Khabar Lahariya co-founder shares insights on Oscar-nominated film about the outlet

Jun 13, 2022 in Specialized Topics
Women talking while being recorded.

Since launching in 2002, Khabar Lahariya has trained and empowered women in India to report stories that shed light on issues not regularly covered by mainstream media outlets in the country.

For two decades, the all-women news organization co-founded by journalist Shalini Joshi, a former ICFJ Fellow, has bravely continued to report amid challenges to India’s media landscape, such as technological disruption and turbulent national politics. 

In late 2021, Khabar Lahariya was profiled in the Oscar-nominated documentary, "Writing with Fire," which highlights the conditions that several of the outlet’s journalists must navigate to carry out their reporting.

I spoke with Joshi about the Oscar-nominated film, the future of Khabar Lahariya, and how her fellowship with ICFJ has influenced her career. Joshi also offered a constructive critique about the film and what it covers, noting that the documentary only highlights Khabar Lahariya’s reporting on one story, neglecting to feature the outlet beyond this event. 

What do you want the audience to take away after watching the documentary?

"Writing With Fire" follows Khabar Lahariya at a time when the newsroom was transitioning from print to digital.
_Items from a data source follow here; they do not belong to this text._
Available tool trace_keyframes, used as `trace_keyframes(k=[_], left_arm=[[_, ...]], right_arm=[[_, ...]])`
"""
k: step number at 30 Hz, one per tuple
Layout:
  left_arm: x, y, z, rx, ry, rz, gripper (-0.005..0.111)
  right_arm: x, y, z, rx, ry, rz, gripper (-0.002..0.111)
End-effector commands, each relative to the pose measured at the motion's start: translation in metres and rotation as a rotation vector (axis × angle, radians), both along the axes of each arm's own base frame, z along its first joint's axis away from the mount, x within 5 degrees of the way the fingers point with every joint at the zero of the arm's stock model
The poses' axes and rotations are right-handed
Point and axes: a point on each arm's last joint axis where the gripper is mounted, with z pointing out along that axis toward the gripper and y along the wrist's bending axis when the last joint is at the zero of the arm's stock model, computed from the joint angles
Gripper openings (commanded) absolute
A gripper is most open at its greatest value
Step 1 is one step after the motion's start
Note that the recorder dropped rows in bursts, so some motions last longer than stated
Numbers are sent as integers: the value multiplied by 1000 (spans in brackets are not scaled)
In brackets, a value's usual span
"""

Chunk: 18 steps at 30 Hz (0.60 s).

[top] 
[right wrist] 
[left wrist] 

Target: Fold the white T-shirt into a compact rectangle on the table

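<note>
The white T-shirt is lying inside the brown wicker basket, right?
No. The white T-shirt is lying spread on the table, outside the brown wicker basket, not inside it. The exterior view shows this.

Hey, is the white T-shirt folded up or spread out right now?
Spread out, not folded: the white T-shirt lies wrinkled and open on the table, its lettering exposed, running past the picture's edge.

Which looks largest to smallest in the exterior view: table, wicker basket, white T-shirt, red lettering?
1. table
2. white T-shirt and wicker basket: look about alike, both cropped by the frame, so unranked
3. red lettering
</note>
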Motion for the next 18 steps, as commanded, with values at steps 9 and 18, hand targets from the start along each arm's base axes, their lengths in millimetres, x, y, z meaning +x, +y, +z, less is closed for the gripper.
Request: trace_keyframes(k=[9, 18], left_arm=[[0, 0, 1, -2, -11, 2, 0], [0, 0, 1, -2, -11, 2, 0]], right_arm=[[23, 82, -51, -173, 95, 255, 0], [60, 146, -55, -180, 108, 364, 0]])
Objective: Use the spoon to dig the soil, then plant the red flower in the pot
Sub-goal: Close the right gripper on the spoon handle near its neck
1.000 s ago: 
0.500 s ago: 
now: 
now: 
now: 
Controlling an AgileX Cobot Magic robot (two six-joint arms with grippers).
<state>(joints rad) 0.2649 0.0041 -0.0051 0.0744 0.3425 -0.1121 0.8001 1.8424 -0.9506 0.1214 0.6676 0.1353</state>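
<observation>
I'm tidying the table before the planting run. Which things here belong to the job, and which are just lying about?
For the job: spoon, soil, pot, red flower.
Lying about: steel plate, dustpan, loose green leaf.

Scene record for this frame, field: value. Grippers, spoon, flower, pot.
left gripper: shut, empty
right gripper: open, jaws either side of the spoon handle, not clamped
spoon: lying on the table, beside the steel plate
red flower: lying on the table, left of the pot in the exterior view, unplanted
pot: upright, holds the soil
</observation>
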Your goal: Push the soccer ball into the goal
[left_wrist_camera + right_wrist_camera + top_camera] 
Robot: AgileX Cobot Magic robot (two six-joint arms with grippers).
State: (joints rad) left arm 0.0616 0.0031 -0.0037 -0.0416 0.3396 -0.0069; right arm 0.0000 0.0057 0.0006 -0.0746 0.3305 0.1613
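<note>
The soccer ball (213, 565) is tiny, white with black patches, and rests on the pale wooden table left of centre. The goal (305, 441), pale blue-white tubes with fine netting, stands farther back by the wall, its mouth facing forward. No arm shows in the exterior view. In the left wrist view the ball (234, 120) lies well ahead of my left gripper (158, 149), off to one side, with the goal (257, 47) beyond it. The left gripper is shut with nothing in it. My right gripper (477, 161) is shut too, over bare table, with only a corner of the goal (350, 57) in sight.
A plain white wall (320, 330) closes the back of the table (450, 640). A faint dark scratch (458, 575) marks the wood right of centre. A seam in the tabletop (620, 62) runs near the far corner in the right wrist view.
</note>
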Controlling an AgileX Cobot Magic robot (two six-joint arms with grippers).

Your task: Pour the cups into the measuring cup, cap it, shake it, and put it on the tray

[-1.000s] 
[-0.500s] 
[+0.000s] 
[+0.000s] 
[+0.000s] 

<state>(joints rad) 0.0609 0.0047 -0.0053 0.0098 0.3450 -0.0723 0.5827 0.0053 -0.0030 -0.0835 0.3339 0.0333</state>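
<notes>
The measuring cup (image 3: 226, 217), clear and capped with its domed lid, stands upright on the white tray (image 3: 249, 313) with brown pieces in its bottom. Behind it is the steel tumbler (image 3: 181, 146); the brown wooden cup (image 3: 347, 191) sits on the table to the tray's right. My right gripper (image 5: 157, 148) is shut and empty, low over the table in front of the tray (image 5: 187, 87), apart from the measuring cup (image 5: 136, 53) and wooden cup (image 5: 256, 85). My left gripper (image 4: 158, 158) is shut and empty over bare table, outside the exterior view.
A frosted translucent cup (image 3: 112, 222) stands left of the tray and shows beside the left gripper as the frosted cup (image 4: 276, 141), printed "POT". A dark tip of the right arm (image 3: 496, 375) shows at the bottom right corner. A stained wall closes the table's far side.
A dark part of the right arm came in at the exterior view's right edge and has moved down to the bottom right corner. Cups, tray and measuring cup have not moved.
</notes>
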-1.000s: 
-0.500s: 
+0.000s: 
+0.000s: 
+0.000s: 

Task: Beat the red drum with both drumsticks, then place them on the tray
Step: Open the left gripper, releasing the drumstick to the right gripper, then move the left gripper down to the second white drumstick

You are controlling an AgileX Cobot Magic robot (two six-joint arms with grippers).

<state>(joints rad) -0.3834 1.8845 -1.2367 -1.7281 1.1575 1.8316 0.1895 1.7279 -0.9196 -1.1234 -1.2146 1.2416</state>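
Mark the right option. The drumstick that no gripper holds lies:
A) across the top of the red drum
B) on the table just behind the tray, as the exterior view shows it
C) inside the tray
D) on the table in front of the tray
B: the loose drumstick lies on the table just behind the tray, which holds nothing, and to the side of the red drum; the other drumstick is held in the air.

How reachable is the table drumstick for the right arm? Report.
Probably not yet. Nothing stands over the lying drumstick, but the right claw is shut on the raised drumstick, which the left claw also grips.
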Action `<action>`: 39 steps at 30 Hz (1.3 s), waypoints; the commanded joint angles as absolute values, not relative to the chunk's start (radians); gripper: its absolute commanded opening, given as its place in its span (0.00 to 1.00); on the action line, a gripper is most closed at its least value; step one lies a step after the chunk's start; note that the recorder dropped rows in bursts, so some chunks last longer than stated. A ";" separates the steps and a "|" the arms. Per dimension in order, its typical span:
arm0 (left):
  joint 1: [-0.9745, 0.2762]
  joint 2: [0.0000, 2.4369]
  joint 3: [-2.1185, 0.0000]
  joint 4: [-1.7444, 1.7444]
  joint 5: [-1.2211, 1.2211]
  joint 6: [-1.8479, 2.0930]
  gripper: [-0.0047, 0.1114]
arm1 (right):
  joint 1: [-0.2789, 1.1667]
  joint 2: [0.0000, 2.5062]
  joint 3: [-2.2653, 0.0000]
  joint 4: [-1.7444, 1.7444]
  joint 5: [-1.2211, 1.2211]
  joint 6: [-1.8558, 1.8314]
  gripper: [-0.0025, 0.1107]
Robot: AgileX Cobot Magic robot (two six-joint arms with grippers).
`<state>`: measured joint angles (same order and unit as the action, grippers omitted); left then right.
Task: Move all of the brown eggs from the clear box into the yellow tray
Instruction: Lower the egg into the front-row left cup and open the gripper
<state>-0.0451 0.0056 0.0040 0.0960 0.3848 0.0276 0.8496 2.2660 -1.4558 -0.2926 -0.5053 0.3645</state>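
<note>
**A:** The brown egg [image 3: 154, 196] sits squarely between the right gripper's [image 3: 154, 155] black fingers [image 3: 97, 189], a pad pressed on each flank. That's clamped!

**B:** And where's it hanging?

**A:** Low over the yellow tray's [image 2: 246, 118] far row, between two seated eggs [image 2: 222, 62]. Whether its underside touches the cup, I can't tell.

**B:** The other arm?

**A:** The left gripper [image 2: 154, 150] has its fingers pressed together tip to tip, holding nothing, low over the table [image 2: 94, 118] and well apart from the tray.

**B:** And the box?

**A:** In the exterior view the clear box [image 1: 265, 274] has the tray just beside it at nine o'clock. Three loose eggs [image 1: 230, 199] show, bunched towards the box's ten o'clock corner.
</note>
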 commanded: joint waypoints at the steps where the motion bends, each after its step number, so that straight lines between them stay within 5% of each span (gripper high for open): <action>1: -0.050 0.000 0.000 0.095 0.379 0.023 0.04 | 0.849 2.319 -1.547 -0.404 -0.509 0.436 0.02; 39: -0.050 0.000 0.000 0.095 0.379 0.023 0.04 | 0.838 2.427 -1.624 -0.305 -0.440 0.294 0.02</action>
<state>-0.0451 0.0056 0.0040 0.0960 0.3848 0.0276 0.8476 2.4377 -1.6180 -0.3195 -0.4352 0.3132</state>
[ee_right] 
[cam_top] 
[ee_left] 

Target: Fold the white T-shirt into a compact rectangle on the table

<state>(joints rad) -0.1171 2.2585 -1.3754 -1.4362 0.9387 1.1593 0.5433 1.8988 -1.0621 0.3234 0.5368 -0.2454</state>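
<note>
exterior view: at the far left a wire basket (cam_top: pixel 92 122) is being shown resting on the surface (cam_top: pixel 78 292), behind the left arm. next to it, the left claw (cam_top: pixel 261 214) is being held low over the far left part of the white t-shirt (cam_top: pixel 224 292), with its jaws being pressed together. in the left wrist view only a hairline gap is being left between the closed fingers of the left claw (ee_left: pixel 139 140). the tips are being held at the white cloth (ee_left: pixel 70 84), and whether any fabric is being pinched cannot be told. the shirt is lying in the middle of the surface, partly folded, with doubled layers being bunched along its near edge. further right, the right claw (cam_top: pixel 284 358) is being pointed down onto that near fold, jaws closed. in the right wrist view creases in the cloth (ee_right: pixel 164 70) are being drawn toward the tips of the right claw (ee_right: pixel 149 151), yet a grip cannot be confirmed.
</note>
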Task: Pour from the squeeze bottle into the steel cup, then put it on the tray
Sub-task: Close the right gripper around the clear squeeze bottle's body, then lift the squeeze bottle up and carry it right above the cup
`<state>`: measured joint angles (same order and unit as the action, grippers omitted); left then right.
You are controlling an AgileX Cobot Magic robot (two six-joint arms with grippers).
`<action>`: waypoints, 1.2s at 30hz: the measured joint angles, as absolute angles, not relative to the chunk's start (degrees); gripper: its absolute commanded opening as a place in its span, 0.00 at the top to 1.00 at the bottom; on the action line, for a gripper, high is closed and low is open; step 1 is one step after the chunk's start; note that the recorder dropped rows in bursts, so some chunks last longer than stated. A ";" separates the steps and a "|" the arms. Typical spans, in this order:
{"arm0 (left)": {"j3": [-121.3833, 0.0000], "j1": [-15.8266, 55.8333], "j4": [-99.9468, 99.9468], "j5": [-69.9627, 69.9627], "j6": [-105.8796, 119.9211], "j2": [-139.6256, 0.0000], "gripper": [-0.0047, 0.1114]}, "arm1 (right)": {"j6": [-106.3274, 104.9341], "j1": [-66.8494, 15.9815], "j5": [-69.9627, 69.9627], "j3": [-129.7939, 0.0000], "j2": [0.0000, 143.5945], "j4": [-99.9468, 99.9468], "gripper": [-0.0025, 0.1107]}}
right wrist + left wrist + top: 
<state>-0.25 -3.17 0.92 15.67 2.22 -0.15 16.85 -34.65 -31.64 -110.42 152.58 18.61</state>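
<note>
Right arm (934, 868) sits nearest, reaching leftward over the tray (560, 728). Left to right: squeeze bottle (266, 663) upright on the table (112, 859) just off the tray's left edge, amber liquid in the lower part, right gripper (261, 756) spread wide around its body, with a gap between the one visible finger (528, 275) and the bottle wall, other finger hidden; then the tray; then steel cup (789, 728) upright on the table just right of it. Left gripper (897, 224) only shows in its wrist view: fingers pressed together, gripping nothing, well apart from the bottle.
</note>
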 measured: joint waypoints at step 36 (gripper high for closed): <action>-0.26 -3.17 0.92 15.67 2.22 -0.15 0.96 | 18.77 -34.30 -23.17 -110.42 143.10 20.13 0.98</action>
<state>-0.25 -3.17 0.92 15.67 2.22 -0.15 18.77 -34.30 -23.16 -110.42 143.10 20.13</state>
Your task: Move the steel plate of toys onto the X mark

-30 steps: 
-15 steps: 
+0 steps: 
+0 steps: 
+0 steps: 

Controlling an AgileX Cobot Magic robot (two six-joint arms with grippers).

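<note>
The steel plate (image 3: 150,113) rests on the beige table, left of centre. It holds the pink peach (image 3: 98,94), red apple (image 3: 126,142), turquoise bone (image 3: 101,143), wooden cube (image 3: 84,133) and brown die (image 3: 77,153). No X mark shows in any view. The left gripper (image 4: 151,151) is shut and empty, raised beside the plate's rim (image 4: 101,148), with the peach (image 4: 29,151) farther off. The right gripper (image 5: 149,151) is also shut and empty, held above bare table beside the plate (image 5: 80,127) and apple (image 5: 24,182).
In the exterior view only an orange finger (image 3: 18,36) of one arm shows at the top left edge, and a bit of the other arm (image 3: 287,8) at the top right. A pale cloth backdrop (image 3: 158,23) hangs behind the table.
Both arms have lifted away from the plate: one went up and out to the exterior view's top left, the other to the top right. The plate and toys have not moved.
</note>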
The film is a moving and powerful document — it showcases parts of Khabar Lahariya’s work and highlights the courage and perseverance of the women journalists. 

I am glad the film raises issues related to local and grassroots journalism, but its presentation of Khabar Lahariya as an organization with a particular and consuming focus of reporting on one party and the mobilization around this, is inaccurate. 

We appreciate that an Oscar for "Writing With Fire" has brought Khabar Lahariya’s work as an independent, rural media organization into the international spotlight. 

Khabar Lahariya hopes the Oscar nomination award and attention translates into tangible opportunities and solidarities, safety for women grassroots journalists, and conversations around the politics of representation in newsrooms across the world run by people perceived as marginalized.  

What inspired you to create Khabar Lahariya?

Three reasons, which are still the foundation for Khabar Lahariya’s news and the team:

  • To produce content that’s local and independent: Local stories didn’t go beyond inaugurations, accidents and murders. We spent many years reading and critiquing these stories, and then in 2002, we decided to do something about it.
  • To bring a feminist voice into local media: A heated debate took place in one [editorial] meeting in the early days of Khabar Lahariya. This sparked a discussion on what does it mean to be feminist? It had to be deeper than just portraying women in a positive light. It had to be about looking at the use and abuse of power by people, institutions and systems. 
  • To establish women as journalists in small towns and villages: It was started to break a male bastion in the strongest possible manner. It was a collective that was committed to skilling and establishing women as reporters, editors, designers, photographers and doing everything that the [district magistrate] could never imagine.
Khabar Lahariya

How did your ICFJ fellowship have an impact on you as a journalist and your work?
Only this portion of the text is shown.